Patch submission for comments : CGI speed improvement (XNG)

Andreas Ericsson ae at op5.se
Thu Jun 9 22:42:30 CEST 2005


François Laupretre wrote:
>>Yes and no. The comments were in french, much of the code wasn't 
>>indented and mnemonic identifiers doesn't appear to be in the 
>>programming style you use, so it took a while to grok all of it.
> 
> 
> Right. The only thing I wanted was to know if it could be interesting from
> your point of view. I didn't expect people to look at the code. Actually, I
> wanted to know if it was worth the pain to cleanup the code, to comment it,
> and to write a documentation. I spent more than one week on this code and,
> before going on, I wanted to submit an alpha version.
> 

Good plan. :)

> And if you prefer a different indenting style, it is not a problem.
>  

That was just me being stupid. I was reading the patch rather than 
applying it and running indent (I can't read Ethan's code either).

> 
>>A simpler solution to the same problem would be to implement real 
>>hashing instead of the algorithm in current use. Presently it 
>>generates 
>>worse hashes than an internet checksum function and the 
>>compare_hashdata* functions (called from find_*) are 
>>extremely expensive.
> 
> 
> I agree but I saw it as another issue.
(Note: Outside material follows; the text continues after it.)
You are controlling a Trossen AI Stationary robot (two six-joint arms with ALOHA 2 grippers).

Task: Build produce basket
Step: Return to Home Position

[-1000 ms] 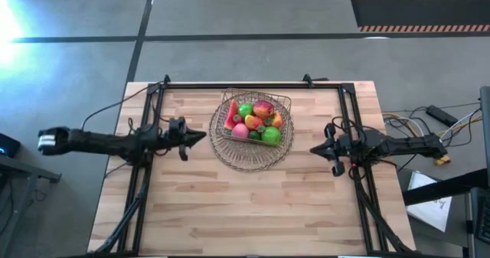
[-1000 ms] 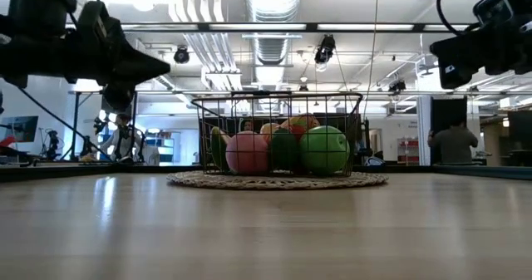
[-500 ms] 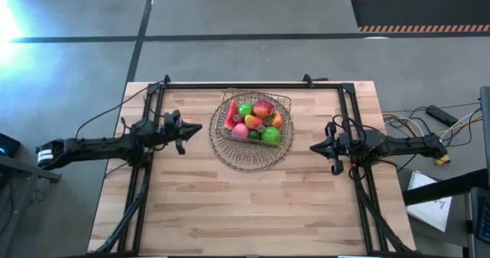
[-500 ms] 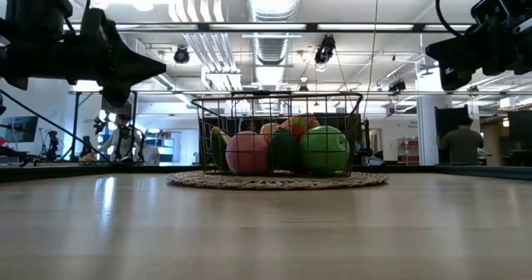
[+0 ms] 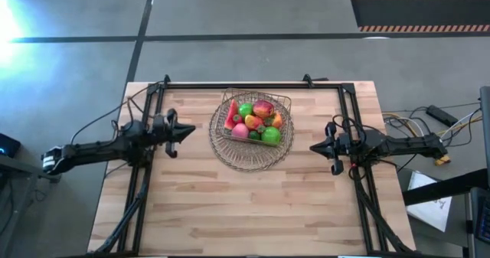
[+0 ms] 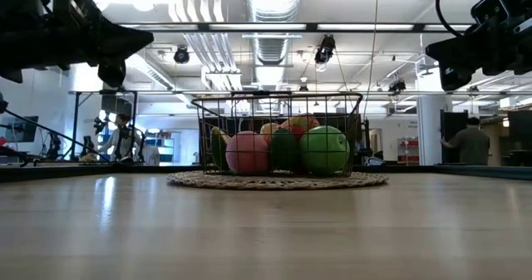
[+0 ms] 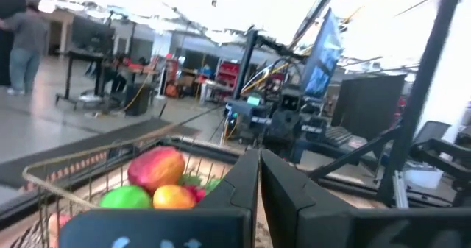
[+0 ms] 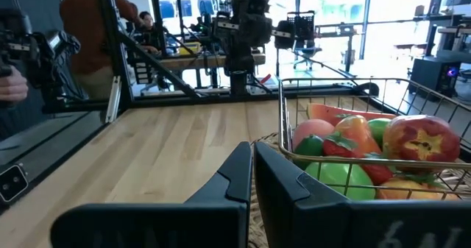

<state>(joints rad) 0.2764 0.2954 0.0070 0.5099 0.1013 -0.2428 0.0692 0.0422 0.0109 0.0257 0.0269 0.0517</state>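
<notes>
The produce [image 5: 256, 119], green and red apples with orange, pink and dark green pieces, lies piled in the wire basket [image 5: 285, 102]. The basket stands by its base on a round woven-wire tray [image 5: 249, 158] at the table's far middle. In the low view the produce [image 6: 283, 149] shows behind the basket's grid [image 6: 208, 118]. My left gripper [image 5: 191, 129] is shut and empty, raised above the table to the left of the basket. My right gripper [image 5: 312, 148] is shut and empty, level, to the right of the basket. Both wrist views show the shut fingers [image 7: 259, 176] [image 8: 252, 167] pointing toward the basket.
A black frame rail [image 5: 253, 85] runs along the table's far edge and down both sides. Bare wood [image 5: 245, 212] fills the near half of the table. People stand in the room beyond the table [image 6: 470, 143].
My left gripper has drawn back from the basket toward the table's left edge and a little toward the far edge. It has risen and tipped slightly upward, staying shut. My right gripper has kept still. The basket and the produce have not moved.
</notes>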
Of course, the current pseudo-hashing
> system is not very efficient but, until it gets suppressed, it is better to
> transmit the hash tables to the CGIs instead of having them rebuild them.

The largest problem isn't building the hash-tables, but using them to 
find things. In many cases the cgi's won't need all the data but will 
read all of the configuration anyways. This is a major slowdown that 
won't go away until there's some other engine doing (proper) hashing and 
serving what the cgi's want (i.e. an RDBMS).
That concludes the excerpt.